Up to and including the line that contains "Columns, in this", repeat each line of the data exactly, starting from the first.
[[ SUPPLIED DATA open ]]
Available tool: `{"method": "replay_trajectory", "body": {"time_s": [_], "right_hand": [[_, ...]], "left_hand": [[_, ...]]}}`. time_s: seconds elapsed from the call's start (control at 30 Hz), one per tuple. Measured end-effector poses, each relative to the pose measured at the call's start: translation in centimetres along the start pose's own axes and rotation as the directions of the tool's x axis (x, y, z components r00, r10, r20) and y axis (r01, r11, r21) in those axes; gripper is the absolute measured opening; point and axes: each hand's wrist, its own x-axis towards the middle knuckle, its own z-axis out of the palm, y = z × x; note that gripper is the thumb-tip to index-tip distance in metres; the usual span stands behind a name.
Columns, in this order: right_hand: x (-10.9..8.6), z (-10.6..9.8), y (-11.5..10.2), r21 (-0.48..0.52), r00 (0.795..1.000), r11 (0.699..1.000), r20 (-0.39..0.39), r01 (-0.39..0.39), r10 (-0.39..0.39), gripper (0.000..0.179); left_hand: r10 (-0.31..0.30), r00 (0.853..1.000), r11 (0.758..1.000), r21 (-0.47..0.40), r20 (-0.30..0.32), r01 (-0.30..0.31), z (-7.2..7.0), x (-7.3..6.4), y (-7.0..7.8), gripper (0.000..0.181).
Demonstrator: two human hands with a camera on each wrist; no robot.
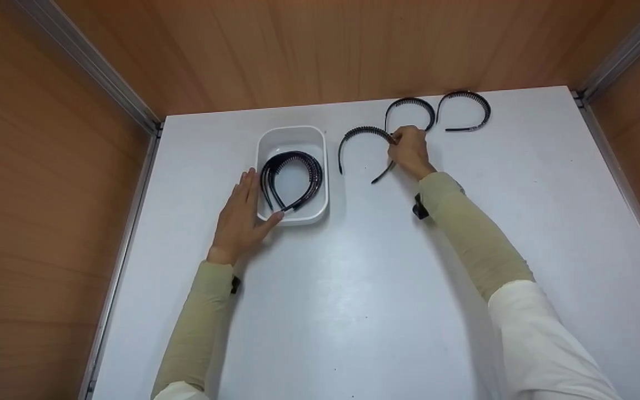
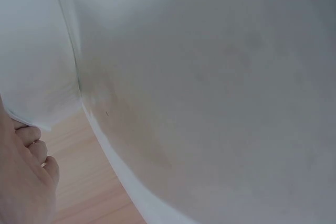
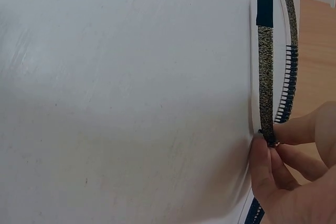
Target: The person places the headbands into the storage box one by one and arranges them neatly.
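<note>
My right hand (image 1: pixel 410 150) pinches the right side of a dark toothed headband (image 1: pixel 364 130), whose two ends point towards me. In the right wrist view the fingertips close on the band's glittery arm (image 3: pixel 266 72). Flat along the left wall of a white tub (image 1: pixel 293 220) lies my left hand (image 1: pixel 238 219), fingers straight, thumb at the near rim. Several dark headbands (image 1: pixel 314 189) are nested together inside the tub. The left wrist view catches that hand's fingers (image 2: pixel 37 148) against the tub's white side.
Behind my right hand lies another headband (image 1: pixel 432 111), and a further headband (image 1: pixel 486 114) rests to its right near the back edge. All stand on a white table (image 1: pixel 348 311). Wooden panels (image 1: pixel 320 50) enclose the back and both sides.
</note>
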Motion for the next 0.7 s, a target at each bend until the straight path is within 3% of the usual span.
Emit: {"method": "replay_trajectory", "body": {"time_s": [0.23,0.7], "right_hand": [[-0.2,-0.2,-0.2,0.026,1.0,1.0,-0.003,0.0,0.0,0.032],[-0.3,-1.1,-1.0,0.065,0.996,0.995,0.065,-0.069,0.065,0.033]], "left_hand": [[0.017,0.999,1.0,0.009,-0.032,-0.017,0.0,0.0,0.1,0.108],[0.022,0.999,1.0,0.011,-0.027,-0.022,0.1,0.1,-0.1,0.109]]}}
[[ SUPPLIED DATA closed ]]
__REPLY TO THE TASK__.
Available tool: `{"method": "replay_trajectory", "body": {"time_s": [_], "right_hand": [[_, ...]], "left_hand": [[_, ...]]}}`. time_s: seconds elapsed from the call's start (control at 30 Hz), one per tuple. Measured end-effector poses, each relative to the pose measured at the call's start: translation in centimetres along the start pose's own axes and rotation as the directions of the tool's x axis (x, y, z components r00, r10, r20) and y axis (r01, r11, r21) in those axes; gripper is the absolute measured opening; point and axes: each hand's wrist, its own x-axis towards the middle knuckle, its own z-axis out of the palm, y = z × x; note that gripper is the thumb-tip to index-tip distance in metres; the usual span stands behind a name.
Columns, in this order: right_hand: x (-10.9..8.6), z (-10.6..9.8), y (-11.5..10.2), r21 (-0.48..0.52), r00 (0.795..1.000), r11 (0.699..1.000), r20 (-0.39..0.39), r01 (-0.39..0.39), r10 (-0.39..0.39), gripper (0.000..0.179); left_hand: r10 (-0.31..0.30), r00 (0.853..1.000), r11 (0.758..1.000), r21 (-0.47..0.40), r20 (-0.30..0.32), r01 (-0.30..0.31), z (-7.2..7.0), x (-7.3..6.4), y (-7.0..7.8), gripper (0.000..0.181).

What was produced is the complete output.